◆ Exercise brief
Going through the entries below, tally the lines that hold the word "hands" and state the result alone.

*** Data excerpts ***

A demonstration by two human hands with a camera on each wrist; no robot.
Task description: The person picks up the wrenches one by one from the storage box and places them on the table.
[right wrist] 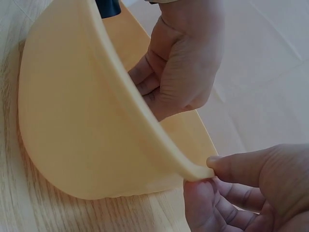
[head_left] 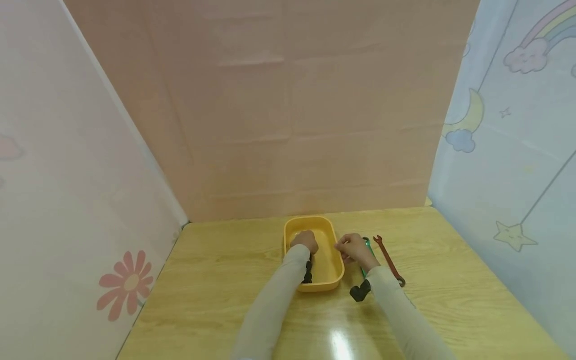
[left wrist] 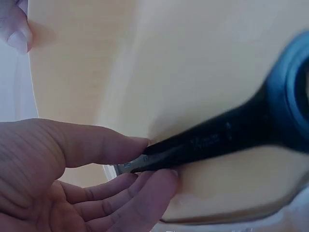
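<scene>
A yellow plastic tray (head_left: 333,286) stands on the wooden table. My left hand (head_left: 306,241) reaches down inside it. In the left wrist view, the thumb and fingers of that hand pinch one end of a black wrench (left wrist: 203,145), whose ring end (left wrist: 282,101) lies toward the camera. The wrench's far tip is hidden by the fingers. With thumb and fingers, my right hand (head_left: 355,248) pinches the tray's right rim; the right wrist view shows this rim (right wrist: 188,169) between thumb and forefinger.
Right of the tray lie a green wrench (head_left: 369,245), partly covered by my right hand and wrist, and a red wrench (head_left: 389,260). A black wrist-camera mount (head_left: 360,291) hangs at my right wrist. A brown panel (head_left: 288,125) stands behind the table, with patterned walls on both sides.
</scene>
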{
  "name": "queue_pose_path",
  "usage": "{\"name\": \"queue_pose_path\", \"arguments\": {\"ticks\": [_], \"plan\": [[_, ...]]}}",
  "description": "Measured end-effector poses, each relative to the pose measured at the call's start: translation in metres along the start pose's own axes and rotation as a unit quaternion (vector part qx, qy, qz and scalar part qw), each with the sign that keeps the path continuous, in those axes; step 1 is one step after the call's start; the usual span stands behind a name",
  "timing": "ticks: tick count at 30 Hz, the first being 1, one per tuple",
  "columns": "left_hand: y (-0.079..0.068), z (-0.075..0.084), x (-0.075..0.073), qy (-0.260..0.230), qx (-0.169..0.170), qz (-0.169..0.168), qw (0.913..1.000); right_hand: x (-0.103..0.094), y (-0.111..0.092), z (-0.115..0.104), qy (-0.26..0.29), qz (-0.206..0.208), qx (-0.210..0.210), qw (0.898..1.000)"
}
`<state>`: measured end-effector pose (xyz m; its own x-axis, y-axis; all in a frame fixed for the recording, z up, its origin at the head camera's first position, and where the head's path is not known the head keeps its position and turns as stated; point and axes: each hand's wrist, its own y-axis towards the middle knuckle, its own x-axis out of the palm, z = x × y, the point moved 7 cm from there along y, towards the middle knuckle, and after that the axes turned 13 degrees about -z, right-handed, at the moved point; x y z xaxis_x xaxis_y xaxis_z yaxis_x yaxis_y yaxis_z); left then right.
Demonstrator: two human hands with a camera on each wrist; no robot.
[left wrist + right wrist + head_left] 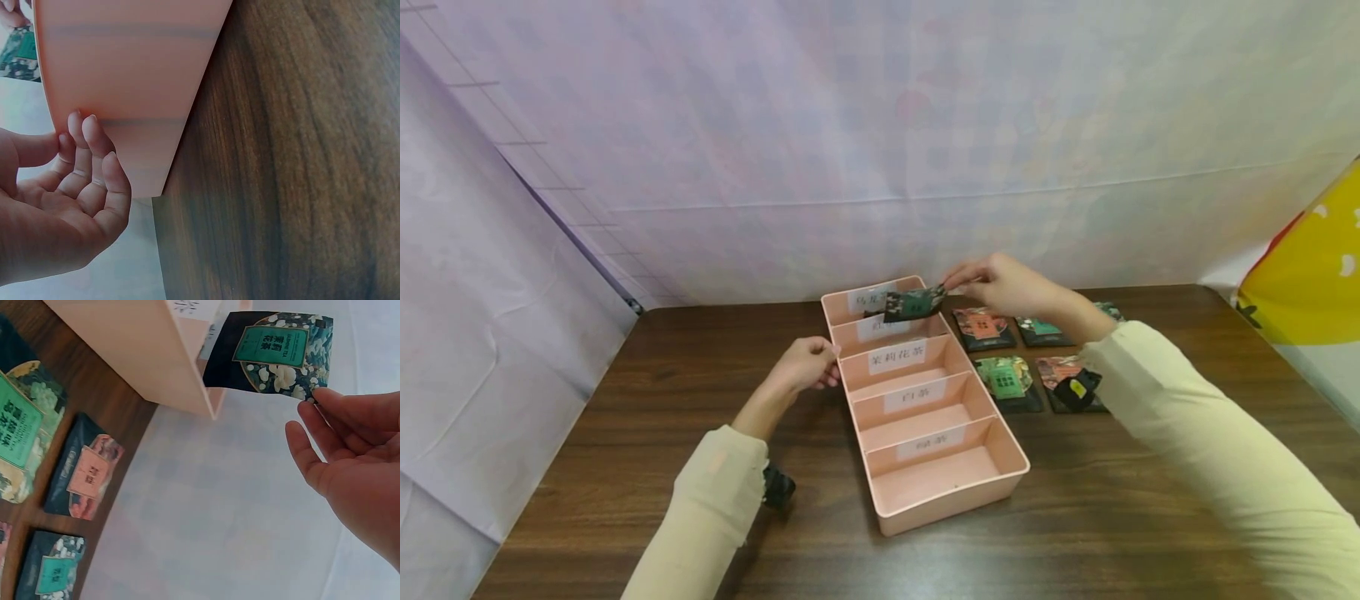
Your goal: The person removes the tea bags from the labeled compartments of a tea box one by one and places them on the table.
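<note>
A pink divided box [951, 508] with a paper label in each compartment stands on the wooden table. My left hand [808, 364] pinches its left rim between thumb and fingertips; in the left wrist view the other fingers [115, 178] curl beside the outer wall. Above the far compartments, my right hand [1011, 287] pinches a dark green tea sachet [272, 353] by one corner. The sachet, printed with white flowers and "Jasmine Tea", hangs over the box without visibly resting in it. Part of a dark item [872, 314] shows in the farthest compartment, mostly hidden.
Right of the box lie several tea sachets: an orange-labelled one [983, 327], a teal-labelled one [1041, 332] partly behind the right arm, a green-labelled one [1006, 383] and a pinkish one [1052, 371]. A pale curtain [850, 167] hangs behind the table.
</note>
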<state>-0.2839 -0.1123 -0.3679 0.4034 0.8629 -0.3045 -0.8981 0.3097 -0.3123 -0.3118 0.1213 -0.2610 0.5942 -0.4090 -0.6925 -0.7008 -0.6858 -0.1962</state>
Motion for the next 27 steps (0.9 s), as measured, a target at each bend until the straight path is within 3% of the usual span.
{"name": "queue_pose_path", "arguments": {"ticks": [13, 22, 27], "plan": [[0.000, 0.000, -0.001, -0.002, -0.003, 0.000, 1.0000, -0.016, -0.015, -0.015, -0.054, 0.051, -0.021, 0.997], [0.001, 0.001, 0.000, -0.003, -0.003, -0.003, 1.0000, -0.025, -0.030, -0.001, -0.023, 0.062, 0.017, 0.998], [0.002, 0.000, -0.001, -0.005, -0.003, -0.002, 1.0000, -0.033, -0.040, 0.008, -0.032, 0.072, 0.039, 0.996]]}}
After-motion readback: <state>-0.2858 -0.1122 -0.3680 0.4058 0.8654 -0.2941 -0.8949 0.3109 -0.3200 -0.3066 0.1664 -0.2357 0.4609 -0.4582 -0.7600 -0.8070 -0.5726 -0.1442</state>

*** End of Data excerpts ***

◆ Completed exercise
2